[RocksDB] Provide contiguous sequence number even in case of write failure

Summary: Replication logic would be simplifeid if we can guarantee that write sequence number is always contiguous, even if write failure occurs. Dhruba and I looked at the sequence number generation part of the code. It seems fixable. Note that if WAL was successful and insert into memtable was not, we would be in an unfortunate state. The approach in this diff is : IO error is expected and error status will be returned to client, sequence number will not be advanced; In-mem error is not expected and we panic.
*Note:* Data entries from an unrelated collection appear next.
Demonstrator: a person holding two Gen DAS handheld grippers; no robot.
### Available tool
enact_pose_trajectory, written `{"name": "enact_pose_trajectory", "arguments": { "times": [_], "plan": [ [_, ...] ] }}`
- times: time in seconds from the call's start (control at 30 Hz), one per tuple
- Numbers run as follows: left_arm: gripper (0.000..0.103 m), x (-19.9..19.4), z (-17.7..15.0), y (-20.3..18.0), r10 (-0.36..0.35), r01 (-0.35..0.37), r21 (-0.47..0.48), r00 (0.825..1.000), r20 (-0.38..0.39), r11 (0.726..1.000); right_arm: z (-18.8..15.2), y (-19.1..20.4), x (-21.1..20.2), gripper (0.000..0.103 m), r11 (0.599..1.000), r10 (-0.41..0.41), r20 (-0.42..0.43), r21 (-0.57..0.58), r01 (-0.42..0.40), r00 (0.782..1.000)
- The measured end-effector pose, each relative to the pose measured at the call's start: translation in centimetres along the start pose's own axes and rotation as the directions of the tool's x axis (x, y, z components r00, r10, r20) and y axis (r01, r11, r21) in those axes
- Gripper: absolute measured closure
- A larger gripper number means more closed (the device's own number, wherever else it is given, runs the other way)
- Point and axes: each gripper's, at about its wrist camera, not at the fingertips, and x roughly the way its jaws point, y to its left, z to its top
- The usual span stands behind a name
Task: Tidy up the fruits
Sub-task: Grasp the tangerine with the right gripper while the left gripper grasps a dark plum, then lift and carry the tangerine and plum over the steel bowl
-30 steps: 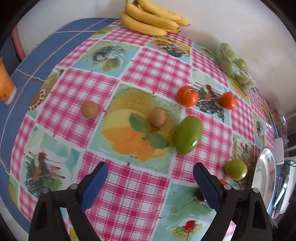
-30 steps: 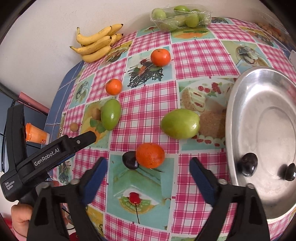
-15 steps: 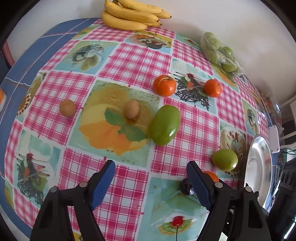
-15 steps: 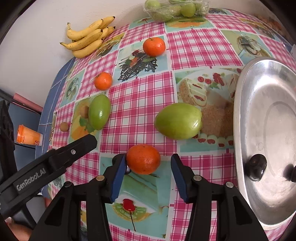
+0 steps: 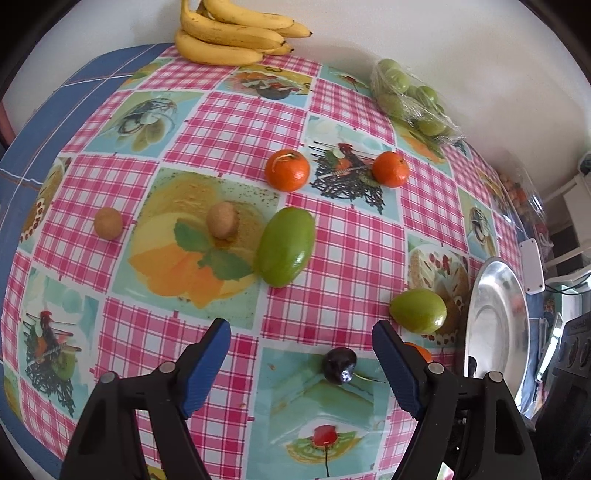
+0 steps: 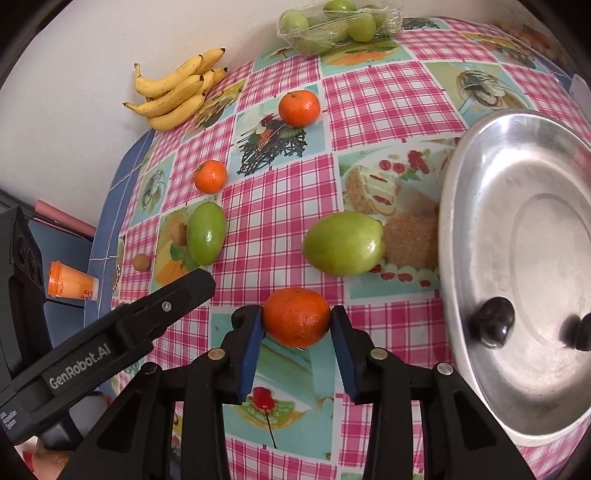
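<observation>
The orange (image 6: 296, 317) that lay loose between wide-spread fingers a second ago now sits squeezed between the two blue pads of the right gripper (image 6: 296, 325), whose jaws are closing onto its sides, each pad touching the peel. It rests on the desk (image 6: 369, 110), just in front of the green mango (image 6: 343, 243) and left of the metal tray (image 6: 458, 206), where two dark plums (image 6: 493, 326) already lie. That suggests the pick is nearly secured and a lift toward the tray comes next.

The left gripper (image 5: 301, 354) has shifted across the checked cloth, so a third plum (image 5: 339, 365) now shows between its fingers (image 5: 207, 363), nearer the right one and untouched. They stand wide and hold nothing. Farther off lie a second green mango (image 5: 285, 246), two oranges (image 5: 287, 170) and bananas (image 5: 229, 33).
</observation>
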Motion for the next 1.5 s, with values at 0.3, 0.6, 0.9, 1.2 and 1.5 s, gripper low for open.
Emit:
{"name": "enact_pose_trajectory", "arguments": {
  "times": [0.3, 0.6, 0.9, 1.2, 1.5],
  "plan": [
    [0.038, 0.8, -0.6, -1.2, -0.046, 0.047, 0.013, 0.998, -0.049, 0.999, -1.2, -1.8, -1.8, 0.064, 0.998, -0.048, -0.015, 0.04, 0.048, 0.999],
    [0.056, 2.4, -1.3, -1.6, -0.081, 0.079, -0.022, 0.989, -0.12, 0.997, -1.6, -2.5, -2.7, 0.064, 0.998, -0.046, -0.01, 0.044, 0.046, 0.999],
    [0.067, 2.9, -1.6, -1.6, -0.075, 0.071, -0.037, 0.988, -0.137, 0.997, -1.6, -2.4, -2.8, 0.064, 0.998, -0.044, -0.009, 0.044, 0.044, 0.999],
    [0.077, 2.9, -1.7, -1.7, -0.068, 0.065, -0.027, 0.988, -0.136, 0.998, -1.5, -2.4, -2.8, 0.064, 0.998, -0.041, -0.008, 0.05, 0.041, 0.999],
    [0.077, 1.1, -1.1, -1.8, -0.106, 0.104, -0.029, 0.991, -0.083, 0.994, -1.3, -2.5, -3.5, 0.064, 0.998, -0.028, 0.007, 0.054, 0.028, 1.0]
  ]
}}
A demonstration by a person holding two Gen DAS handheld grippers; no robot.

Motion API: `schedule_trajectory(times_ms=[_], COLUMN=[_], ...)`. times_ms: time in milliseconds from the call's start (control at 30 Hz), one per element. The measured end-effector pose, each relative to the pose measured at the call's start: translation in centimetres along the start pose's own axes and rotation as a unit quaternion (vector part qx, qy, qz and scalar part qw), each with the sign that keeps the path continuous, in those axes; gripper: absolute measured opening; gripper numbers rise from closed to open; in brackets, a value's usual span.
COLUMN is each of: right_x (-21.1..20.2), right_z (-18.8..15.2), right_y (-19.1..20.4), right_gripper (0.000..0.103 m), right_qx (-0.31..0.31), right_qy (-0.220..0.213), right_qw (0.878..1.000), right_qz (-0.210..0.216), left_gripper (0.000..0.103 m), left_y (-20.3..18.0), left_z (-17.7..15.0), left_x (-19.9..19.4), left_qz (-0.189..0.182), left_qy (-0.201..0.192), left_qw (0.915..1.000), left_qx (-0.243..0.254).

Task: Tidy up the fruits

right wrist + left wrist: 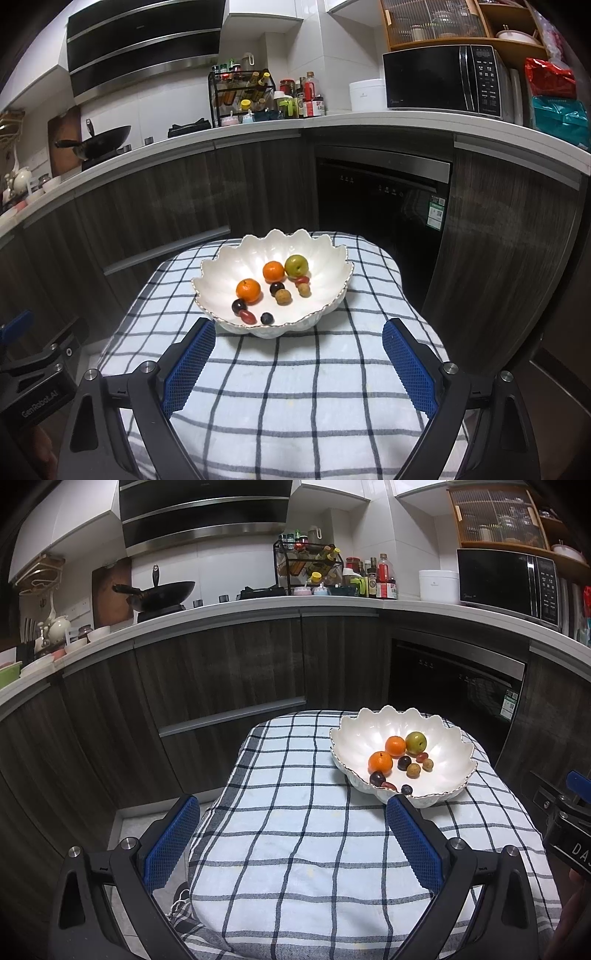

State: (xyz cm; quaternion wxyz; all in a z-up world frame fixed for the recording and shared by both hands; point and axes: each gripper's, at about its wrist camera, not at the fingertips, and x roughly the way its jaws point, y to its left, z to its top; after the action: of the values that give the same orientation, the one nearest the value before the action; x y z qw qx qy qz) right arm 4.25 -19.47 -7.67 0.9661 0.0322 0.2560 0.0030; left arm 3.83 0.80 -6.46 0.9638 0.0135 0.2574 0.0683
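A white scalloped bowl (354, 734) (221, 266) stands on the checked cloth (295, 849) (295, 387) at the far side of a small table. In it lie two oranges (380, 762) (248, 290), a green apple (416, 742) (296, 266), dark plums (404, 762) (277, 287), brown longans (283, 297) and red dates (247, 316). My left gripper (293, 843) is open and empty, held low before the bowl's left side. My right gripper (299, 365) is open and empty, just in front of the bowl.
Dark kitchen cabinets (221, 672) and a dishwasher (380, 195) stand behind the table. The counter holds a wok (162, 592), a spice rack (240, 96), bottles and a microwave (443, 79). The other gripper's body shows at the frame edge (569, 823) (33, 380).
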Motion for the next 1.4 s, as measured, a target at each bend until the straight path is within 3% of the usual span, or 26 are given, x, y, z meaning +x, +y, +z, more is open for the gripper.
schedule_trajectory(times_ms=[1400], right_x=[-0.12], right_z=[0.05], right_y=[0.10], right_gripper=[0.093], right_qx=[0.001], right_qy=[-0.004], right_qw=[1.000], right_qz=[-0.001], left_gripper=[0.103], left_y=[0.06], left_z=[0.36], left_x=[0.25], left_qz=[-0.019], left_qy=[0.003], left_qw=[0.9997], left_qx=[-0.012])
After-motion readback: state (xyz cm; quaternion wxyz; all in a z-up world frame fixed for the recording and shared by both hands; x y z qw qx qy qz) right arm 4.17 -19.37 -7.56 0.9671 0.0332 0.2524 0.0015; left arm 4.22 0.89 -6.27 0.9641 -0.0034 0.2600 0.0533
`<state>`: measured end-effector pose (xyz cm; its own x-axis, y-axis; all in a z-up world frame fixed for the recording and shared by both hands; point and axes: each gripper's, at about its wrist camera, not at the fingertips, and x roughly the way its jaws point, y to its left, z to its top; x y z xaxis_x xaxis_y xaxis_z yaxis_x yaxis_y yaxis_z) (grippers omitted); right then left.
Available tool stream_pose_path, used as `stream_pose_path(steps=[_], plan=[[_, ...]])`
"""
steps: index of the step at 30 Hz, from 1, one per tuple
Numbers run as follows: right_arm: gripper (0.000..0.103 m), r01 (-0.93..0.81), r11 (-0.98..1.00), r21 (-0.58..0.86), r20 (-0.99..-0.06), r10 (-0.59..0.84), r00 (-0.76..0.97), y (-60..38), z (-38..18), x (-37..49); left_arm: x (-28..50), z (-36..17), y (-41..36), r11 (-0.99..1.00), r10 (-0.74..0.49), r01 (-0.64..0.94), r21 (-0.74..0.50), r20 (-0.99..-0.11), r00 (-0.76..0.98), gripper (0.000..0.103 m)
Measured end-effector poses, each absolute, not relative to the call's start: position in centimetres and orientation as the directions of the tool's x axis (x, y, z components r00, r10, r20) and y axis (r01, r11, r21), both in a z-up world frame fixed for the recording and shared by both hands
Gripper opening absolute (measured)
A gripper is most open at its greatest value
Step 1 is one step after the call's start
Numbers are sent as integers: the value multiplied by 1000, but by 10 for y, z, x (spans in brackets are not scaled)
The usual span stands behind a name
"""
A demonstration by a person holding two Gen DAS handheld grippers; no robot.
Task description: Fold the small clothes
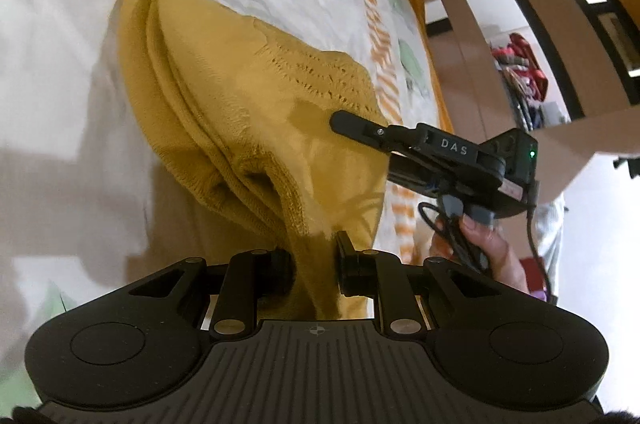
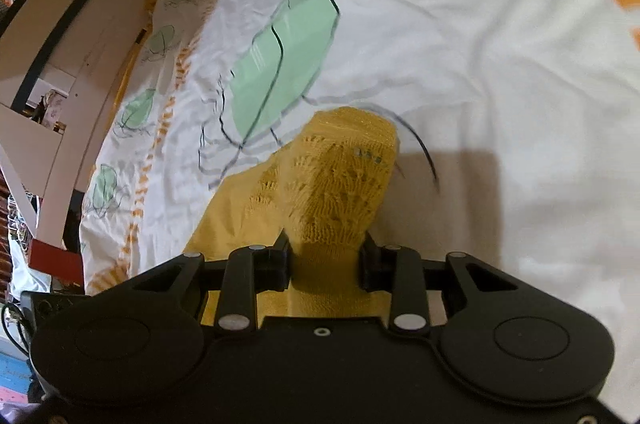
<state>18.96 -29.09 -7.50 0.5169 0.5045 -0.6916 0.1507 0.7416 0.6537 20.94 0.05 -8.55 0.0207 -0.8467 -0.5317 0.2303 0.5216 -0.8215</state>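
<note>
A small mustard-yellow knit garment (image 1: 248, 95) is lifted above the white bed sheet (image 1: 48, 63), hanging in folds between both grippers. My left gripper (image 1: 314, 264) is shut on its near edge. My right gripper (image 2: 325, 258) is shut on a bunched lacy part of the same garment (image 2: 340, 179). In the left wrist view the right gripper (image 1: 344, 121) reaches in from the right, one finger lying across the cloth, held by a hand (image 1: 492, 248).
The sheet (image 2: 480, 23) has green leaf prints (image 2: 280, 59) and orange dashed patterns. A wooden bed frame and slats (image 1: 472, 3) stand at the bed's edge. Clothes (image 1: 520, 67) show beyond it.
</note>
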Motion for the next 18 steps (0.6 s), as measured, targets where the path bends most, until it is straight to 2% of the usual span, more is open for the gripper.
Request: stream_pose_path(steps=[2,5,9,10,18], plan=[[44,151,753,641,-702,495,512,-290,-72,177,198,-88,5,523,-846,226,-822,-533,22,20],[49,143,806,575,-729,426,536,-288,-67,161,190,-89,7,600,-795,247,-761,-601,79,20],[55,159,907,391,-771,228,594,-289,-63,150,179,-91,4,749,-651,315,-583,-736,186,20],[58,162,913,374,-767,206,607,-291,-64,148,175,-91,5,771,-622,330,-544,-755,208,23],[60,148,927,343,-713,155,683,-293,-57,122,150,-85,-1,841,-524,366,-399,-770,364,28]])
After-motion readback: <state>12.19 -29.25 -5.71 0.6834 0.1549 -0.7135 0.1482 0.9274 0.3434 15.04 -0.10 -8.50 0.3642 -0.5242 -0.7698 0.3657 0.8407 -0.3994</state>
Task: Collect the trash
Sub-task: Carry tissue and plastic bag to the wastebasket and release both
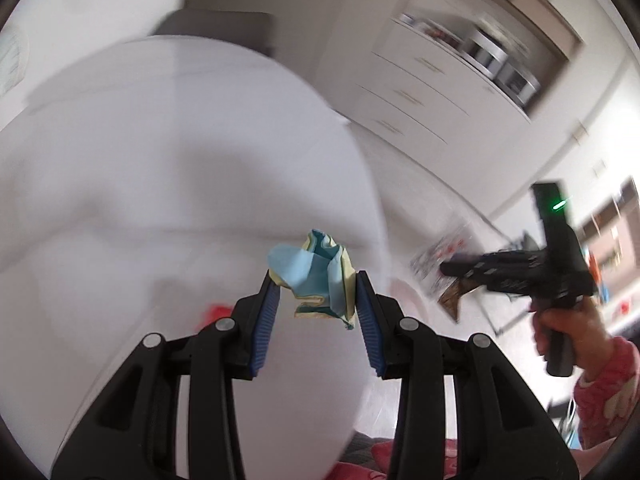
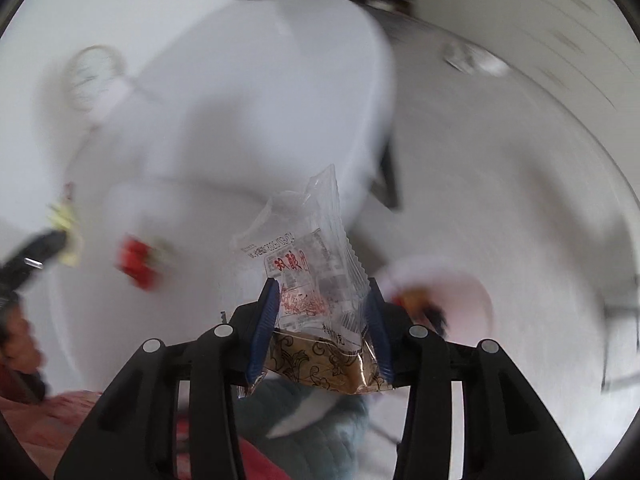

Test Plan: make check; db_stress Reviewers: dhruba, sheki CC: leveldb Differential Revision: https://reviews.facebook.net/D11439
2013-06-20 16:58:59 -07:00 · 2013-06-20 16:58:59 -07:00 · 9ba82786ce
commit 9ba82786ce
parent 92ca816a60
1 changed files with 10 additions and 3 deletions
--- a/db/db_impl.cc
+++ b/db/db_impl.cc
@ -10,6 +10,7 @@
 #include <set>
 #include <string>
 #include <stdint.h>
+#include <stdexcept>
 #include <vector>
 #include <unordered_set>

@ -2214,13 +2215,19 @@ Status DBImpl::Write(const WriteOptions& options, WriteBatch* my_batch) {
      }
      if (status.ok()) {
        status = WriteBatchInternal::InsertInto(updates, mem_);
+        if (!status.ok()) {
+          // Panic for in-memory corruptions
+          // Note that existing logic was not sound. Any partial failure writing
+          // into the memtable would result in a state that some write ops might
+          // have succeeded in memtable but Status reports error for all writes.
+          throw std::runtime_error("In memory WriteBatch corruption!");
+        }
+        versions_->SetLastSequence(last_sequence);
+        last_flushed_sequence_ = current_sequence;
      }
      mutex_.Lock();
    }
-    last_flushed_sequence_ = current_sequence;
    if (updates == &tmp_batch_) tmp_batch_.Clear();
-
-    versions_->SetLastSequence(last_sequence);
  }

  while (true) {